Assassin’s Creed Origins: personaggi non giocanti “indipendenti”

Ubiosft ha fatto sapere che in Assassin’s Creed Origins ci saranno migliaia di personaggi non giocanti che vivranno una loro esistenza in maniera indipendente dalla presenza o meno del giocatore. A rivelarlo il game director Ashraf Ismail, il quale durante una intervista a Play ha spiegato che gli NPC seguiranno una sorta di “binario” di esistenza già prefissato che non è legato alle scelte del protagonista.
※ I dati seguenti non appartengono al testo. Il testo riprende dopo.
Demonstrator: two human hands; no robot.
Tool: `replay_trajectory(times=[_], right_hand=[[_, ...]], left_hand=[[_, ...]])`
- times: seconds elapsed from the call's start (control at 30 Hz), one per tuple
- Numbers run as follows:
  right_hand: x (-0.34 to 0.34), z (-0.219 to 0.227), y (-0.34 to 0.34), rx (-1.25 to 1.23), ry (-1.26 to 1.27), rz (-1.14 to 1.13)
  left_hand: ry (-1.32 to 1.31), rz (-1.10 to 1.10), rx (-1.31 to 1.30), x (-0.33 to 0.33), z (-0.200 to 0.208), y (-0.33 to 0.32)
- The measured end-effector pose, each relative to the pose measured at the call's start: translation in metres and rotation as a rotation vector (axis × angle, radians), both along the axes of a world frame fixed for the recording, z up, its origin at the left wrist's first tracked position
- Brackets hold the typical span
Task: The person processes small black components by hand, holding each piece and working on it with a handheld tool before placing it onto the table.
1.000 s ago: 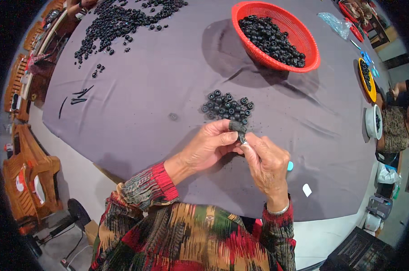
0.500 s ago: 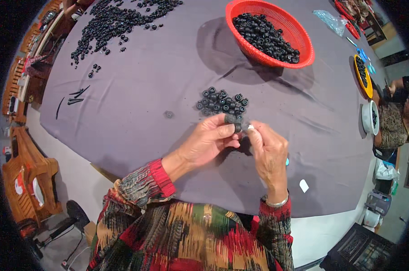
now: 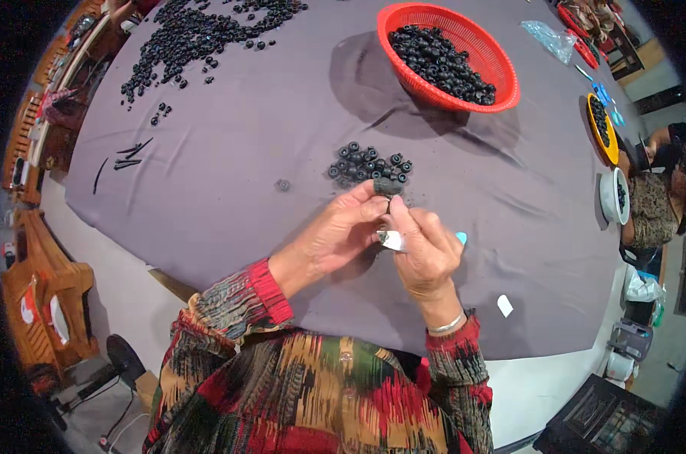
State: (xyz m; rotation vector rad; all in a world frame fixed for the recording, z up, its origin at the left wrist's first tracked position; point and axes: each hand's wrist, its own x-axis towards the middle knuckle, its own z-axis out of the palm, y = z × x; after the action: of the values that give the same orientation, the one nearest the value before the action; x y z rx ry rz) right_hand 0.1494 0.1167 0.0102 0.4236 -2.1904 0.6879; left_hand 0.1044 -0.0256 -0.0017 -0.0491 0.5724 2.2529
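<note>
My left hand (image 3: 343, 231) is closed in a pinch on a small black rounded part, which the fingers mostly hide; a dark sleeve covers its index fingertip. Against it, my right hand (image 3: 426, 250) wraps round a small knife (image 3: 391, 240). Its pale blade shows below the thumb and a light-blue handle end sticks out on the far side of the fist. The two hands meet fingertip to fingertip. Just beyond them lies a small heap of black round parts (image 3: 369, 163) with holes, and one grey-black piece (image 3: 283, 185) sits apart to the left.
A red basket (image 3: 502, 94) of black parts stands at the far right. Many black pieces (image 3: 184, 45) spread over the far left, with thin black strips (image 3: 131, 155) nearer. A white chip (image 3: 505, 306), yellow tray (image 3: 612, 150) and white bowl (image 3: 608, 198) lie right, near another person (image 3: 653, 197).
My right hand has moved left and turned, bringing its thumb up to the left fingertips. The blade now points left below them, and the blue handle end shows more.
</note>
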Motion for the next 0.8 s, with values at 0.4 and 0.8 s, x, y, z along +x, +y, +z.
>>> replay_trajectory(times=[0.4, 0.8], right_hand=[[-0.004, 0.007, 0.051, -0.011, -0.347, -0.195], [-0.032, 0.012, 0.023, 0.181, -0.518, -0.023]], left_hand=[[1.008, 0.608, -1.308, -0.015, 0.020, -0.109], [1.169, 0.706, -1.503, -0.023, -0.010, -0.119]])
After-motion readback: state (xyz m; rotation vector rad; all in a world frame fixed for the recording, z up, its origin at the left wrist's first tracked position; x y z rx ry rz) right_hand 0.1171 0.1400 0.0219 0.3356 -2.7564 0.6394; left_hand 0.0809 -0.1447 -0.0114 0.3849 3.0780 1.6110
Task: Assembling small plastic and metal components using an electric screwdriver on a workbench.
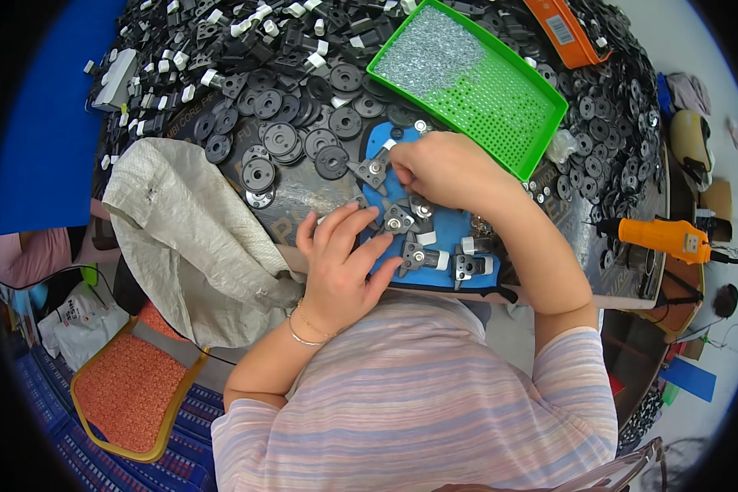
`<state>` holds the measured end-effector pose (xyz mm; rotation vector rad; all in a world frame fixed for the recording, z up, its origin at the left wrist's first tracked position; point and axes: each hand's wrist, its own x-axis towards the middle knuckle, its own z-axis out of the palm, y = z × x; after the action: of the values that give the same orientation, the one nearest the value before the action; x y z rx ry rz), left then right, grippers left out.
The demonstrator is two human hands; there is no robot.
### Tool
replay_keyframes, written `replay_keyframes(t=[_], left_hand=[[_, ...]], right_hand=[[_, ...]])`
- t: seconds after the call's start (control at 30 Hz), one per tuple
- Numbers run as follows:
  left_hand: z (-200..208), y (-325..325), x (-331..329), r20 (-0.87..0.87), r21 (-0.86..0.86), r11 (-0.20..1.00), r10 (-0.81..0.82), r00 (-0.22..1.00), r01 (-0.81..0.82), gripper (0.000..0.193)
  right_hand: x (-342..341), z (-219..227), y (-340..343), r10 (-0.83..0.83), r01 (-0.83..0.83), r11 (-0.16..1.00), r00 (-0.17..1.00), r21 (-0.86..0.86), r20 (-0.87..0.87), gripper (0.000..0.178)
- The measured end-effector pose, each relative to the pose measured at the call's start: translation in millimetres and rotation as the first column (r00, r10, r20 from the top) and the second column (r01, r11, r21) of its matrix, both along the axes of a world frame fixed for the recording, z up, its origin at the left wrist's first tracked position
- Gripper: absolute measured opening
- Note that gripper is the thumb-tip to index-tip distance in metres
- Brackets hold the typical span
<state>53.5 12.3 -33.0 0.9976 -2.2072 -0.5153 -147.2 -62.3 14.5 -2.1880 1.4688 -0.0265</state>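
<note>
My right hand (447, 170) is curled in a pinch over the far part of a blue mat (449, 230). What its fingertips hold, if anything, is hidden. Right beside them, a dark plastic part (372, 169) with a white end and a metal centre lies at the mat's far left. My left hand (339, 261), fingers spread, rests at the mat's left edge, its fingertips close to a similar dark part (398, 220). Several more such parts, including one with a white end (418, 256) and another (470, 267), lie along the near side of the mat.
Beyond the mat stands a green tray (500, 123) with a heap of small silver pieces. Black discs (280, 139) and a pile of black-and-white parts (246, 41) cover the far table. An orange electric screwdriver (660, 238) is at right, a pale sack (180, 238) at left.
</note>
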Motion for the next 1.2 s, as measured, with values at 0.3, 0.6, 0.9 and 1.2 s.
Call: replay_keyframes(t=[0.3, 0.6, 0.9, 1.2], left_hand=[[8, -4, -6, -0.233, 0.117, 0.993, 0.012, 0.972, 0.015, 0.024], [16, 0, -45, -0.769, 0.490, 0.246, 0.574, 0.282, 0.836, 0.018], [17, 20, -59, -0.735, 0.531, 0.159, 0.576, 0.358, 0.833, 0.015], [13, 35, -71, -0.715, 0.613, 0.128, 0.510, 0.478, 0.780, 0.015]], right_hand=[[-10, 3, 15, -0.122, 0.175, 0.970, 0.951, -0.170, 0.283, 0.015], [-5, -6, 95, 0.092, 0.415, 0.758, 0.695, -0.503, 0.713, 0.035], [-13, -16, 140, -0.219, 0.531, 0.841, 0.157, 0.104, 0.963, 0.033], [-42, -11, 152, -0.441, 0.390, 0.805, -0.111, 0.448, 0.890, 0.032]])
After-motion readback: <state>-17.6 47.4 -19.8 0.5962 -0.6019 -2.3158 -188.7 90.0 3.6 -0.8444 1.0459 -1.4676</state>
“Abbiamo creato un nuovo framework che ci permetterà di avere migliaia di NPC persistenti in questo mondo – spiega Ismail – . Tutti i personaggi non giocabili sono virtualizzati e hanno una propria vita all’interno del mondo di gioco. Non sono più presenti i vecchi vincoli, completamente spariti. [...] Il punto è questo: diamo al giocatore le informazioni su come stanno vivendo i personaggi all’interno del mondo di gioco, spiegargli che ora c’è una intelligenza artificiale che fa vivere questi personaggi di vita propria a prescindere da cosa il giocatore sta facendo”.

Assassin’s Creed Origins: 1080p e 60 FPS su Xbox One X

Altra novità, questa volta non però ufficiale, riguarda l’aspetto grafico del gioco. Secondo quanto riferisce lo YouTuber Dee Batch, gli sviluppatori starebbero lavorando ad una versione del gioco con risoluzione 1080p e 60 FPS per Xbox One X. Una possibilità simile non è ancora stata vociferata invece per PS4 PRO, dove è invece sicuro che il gioco girerà in risoluzione 4K con 30 fotogrammi al secondo.

Ricordiamo che Assassin’s Creed: Origins uscirà il 27 ottobre su PC, PS4 e Xbox One.